18 min Lesson 9 of 12

Animations & Transitions

JavaFX ships a fully integrated animation engine that runs on the same pulse timer as layout and rendering. You do not reach for an external library or a background thread — the framework handles scheduling, interpolation, and thread safety automatically. This lesson covers every major tool in that engine: value-animating Timeline, property-targeting Transition subclasses, chained SequentialTransition / ParallelTransition, and the low-level AnimationTimer for frame-by-frame logic.

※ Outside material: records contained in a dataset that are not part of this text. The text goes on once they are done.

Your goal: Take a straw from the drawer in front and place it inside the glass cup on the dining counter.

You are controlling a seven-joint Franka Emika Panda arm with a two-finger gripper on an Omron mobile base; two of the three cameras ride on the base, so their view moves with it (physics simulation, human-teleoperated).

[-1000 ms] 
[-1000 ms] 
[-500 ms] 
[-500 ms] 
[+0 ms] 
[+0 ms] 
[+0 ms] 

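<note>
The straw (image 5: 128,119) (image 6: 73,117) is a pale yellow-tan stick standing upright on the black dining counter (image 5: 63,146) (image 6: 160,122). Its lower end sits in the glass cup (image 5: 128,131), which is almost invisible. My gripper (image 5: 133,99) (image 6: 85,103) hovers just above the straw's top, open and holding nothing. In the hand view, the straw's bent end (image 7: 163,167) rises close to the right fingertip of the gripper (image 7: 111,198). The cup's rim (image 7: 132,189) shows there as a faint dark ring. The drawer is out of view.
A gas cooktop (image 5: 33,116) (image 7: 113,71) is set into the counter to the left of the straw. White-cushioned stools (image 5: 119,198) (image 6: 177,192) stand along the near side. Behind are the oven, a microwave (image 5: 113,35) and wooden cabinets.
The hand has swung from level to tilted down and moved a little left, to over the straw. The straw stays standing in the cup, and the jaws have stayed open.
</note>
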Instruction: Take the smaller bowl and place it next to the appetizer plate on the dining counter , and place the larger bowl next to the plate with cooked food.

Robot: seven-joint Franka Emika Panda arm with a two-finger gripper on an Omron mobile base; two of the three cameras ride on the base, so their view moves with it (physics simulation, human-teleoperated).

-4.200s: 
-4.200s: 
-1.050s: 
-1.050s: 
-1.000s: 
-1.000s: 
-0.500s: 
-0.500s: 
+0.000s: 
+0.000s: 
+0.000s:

The JavaFX Pulse. JavaFX repaints the scene at up to 60 frames per second on a dedicated JavaFX Application Thread pulse. Every animation class hooks into this pulse automatically. You never need a Thread.sleep loop or a javax.swing.Timer.

Timeline — The General-Purpose Animator

A Timeline animates any WritableValue (which includes every JavaFX property) along a series of KeyFrame checkpoints. You specify what value a property should hold at what time; the engine interpolates smoothly between them.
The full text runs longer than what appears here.